Chairman of the Industry Coalition for Data Protection, Jacom Hohnstamm, told the Financial Times that European lawmakers were fed up with US tech outfits trying to put their corporate interests ahead of EU legislation.
“You’re not going to change your fourth amendment because of a business model in Europe are you?” Mr Kohnstamm said. “If such a lobby from the European side were organised towards Congress, we would be kicked out of there.”
What’s more, a number of prominent US consumer and civil liberties organisations have also expressed their backing for new European privacy legislation. In a letter to US Attorney General Eric Holder, Secretary of State John Kerry and US Ambassador to the EU William Kennard, the groups voiced their support for the EU effort to strengthen privacy protection.
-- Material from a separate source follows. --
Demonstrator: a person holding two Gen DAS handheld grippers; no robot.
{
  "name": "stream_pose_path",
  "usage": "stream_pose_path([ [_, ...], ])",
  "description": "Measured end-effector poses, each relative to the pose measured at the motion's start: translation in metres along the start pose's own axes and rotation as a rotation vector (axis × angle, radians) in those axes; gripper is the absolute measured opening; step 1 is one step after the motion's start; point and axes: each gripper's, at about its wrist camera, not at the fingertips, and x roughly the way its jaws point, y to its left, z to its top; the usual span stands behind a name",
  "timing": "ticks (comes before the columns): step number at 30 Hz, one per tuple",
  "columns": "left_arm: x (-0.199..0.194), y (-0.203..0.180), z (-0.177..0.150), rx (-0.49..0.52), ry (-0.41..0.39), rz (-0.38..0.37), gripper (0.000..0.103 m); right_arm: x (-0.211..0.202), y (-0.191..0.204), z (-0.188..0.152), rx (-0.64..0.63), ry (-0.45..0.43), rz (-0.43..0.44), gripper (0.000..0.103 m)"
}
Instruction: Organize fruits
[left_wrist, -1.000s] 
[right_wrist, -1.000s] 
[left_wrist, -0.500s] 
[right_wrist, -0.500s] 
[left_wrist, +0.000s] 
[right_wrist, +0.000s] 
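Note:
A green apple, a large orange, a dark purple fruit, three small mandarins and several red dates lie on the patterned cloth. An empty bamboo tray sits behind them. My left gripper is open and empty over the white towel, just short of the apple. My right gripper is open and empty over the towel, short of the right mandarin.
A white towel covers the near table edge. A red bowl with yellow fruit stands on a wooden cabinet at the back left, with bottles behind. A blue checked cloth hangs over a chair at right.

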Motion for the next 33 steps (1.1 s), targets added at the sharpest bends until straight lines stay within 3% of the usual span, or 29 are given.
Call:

Representatives of US NGOs recently visited Brussels and met with MEPs from across the political spectrum. The MEPs informed them that both the US government and US industry are mounting an unprecedented lobbying campaign to limit the protections that the new law would provide.
“We also found that the Europeans were excited to head a different view from the US,” NGO reps wrote. “We learned that Europeans and Americans have similar concerns about the need for privacy protection. We share a fundamental belief that Europe and the United States need to update their privacy laws.”
The NGOs also argued that US President Barack Obama shares an equally strong commitment to privacy protection. Obama set out a comprehensive privacy framework in February 2012, calling for more transparency, individual control over data collection, security and accountability.
However, back in January the US Mission to the EU wrote a document about the proposed privacy legislation, urging the EU to be more flexible about questions of consent from internet users and notification timelines for potential data breaches. The mission argued that any variations in US and EU law could impede transatlantic commerce and that interoperability of EU and US privacy regimes is critical to maintaining the successful economic relationship between Europe and the US.
US NGOs argue that privacy should not be viewed as partisan, but very few topics are non-partisan in the US nowadays. The extent of influence big business is able to exert on elected representatives in the post-Citizens United political landscape is immense, which means the NGOs and even sections of the Obama administration, are likely to face an uphill struggle.